In the past week, many commentators have chosen to focus a number of issues including childcare as a major underlying cause of this gender disparity – particularly the framing of childcare as a ‘female’ responsibility and the concomitant wage penalty that working mothers incur relative to childless women. Indeed, mothers are often perceived as less committed to and less competent at their jobs, allegedly costing them around £423,390 over their lifetimes. These are certainly vital issues that require addressing – as the CBI’s important declarations surrounding free childcare this week have demonstrated. But what about the different set of barriers facing older women?

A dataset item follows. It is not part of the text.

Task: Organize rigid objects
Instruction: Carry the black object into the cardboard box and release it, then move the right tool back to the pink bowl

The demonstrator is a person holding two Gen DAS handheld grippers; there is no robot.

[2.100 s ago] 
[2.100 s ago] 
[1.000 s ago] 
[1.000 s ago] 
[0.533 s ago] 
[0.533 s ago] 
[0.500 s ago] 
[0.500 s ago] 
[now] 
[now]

Far more attention should have been brought to the fact that the gender pay gap is twice as large for women in their 50s as it is for women as a whole. Women in their 50s and 60s regularly face multiple discrimination in the workplace. Research conducted by the TUC has found that despite a reduction in the last thirty years in the disadvantages faced by women overall, new disadvantages associated with being a woman aged over 50 years emerged over the same period. Older women have not benefited in the same way as younger women regarding income or employment opportunities. Unlike men, who tend to earn more in their fifties than they do in their thirties, women in their fifties earn decidedly less than women in their thirties. This double-discrimination increases as women age. Whereas the average salary for women over 50 is around £15,000, women over 60 receive less than £11,000 per year.
Older women likewise face disadvantages in terms of occupational status, contract-type and incidences of unemployment or ‘inactivity’. Not only are older women more likely to be employed in administrative or secretarial roles than men or younger women, they are also more likely to hold part-time or fixed term contracts, with lower associated benefits and job security. They are among the first to be made redundant, and the last to be re-hired.
Furthermore, Labour’s Commission on Older Women has found women in this age bracket to be the most prevalent demographic among the economically inactive, despite their preference for paid work. This is in large part due to multiple caring responsibilities, which are inadequately recognised or supported by government policy. On one end of the spectrum, due to the high cost of childcare this generation of women are frequently the first in line to look after grandchildren. At the other end, they may be responsible for helping to care for elderly and frail relatives. These care duties can significantly limit their ability to remain in gainful employment or to progress further in their chosen careers.
To tackle these inequalities, the next Equal Pay Day should be used to lobby both the government and UK businesses to recognise both gender and age discrimination where it exists. While efforts to eradicate the gender pay gap are vital, it would be a serious oversight to acknowledge inter-gender inequalities without addressing intra-gender discrimination.
This is necessary because the economic participation of older women is an effective way to raise GDP and tax revenue whilst simultaneously improving wellbeing, fostering social inclusion and promoting ‘active ageing’ – a strategy designed to address the global challenge of ageing populations.
There have been a number of viable policy options suggested by the TUC and the Commission on Older Women. For starters, government could expand access to flexible working hours, extend family care leave to grandparents, and immediately implement the Equality Act that contains provisions to fight double discrimination.
Several other measures should also be considered: the provision of training opportunities by employers for parents (predominantly women) who take time out of the labour market to care for children to help them ‘catch up’ with those who remain in employment, and a care leave period designed exclusively for elderly caring responsibilities. Starting with an open discussion about the often-unrecognised concessions that many women over a certain age make on behalf of others, these measures would go one step towards narrowing the gender/age gap that is steadily on the rise.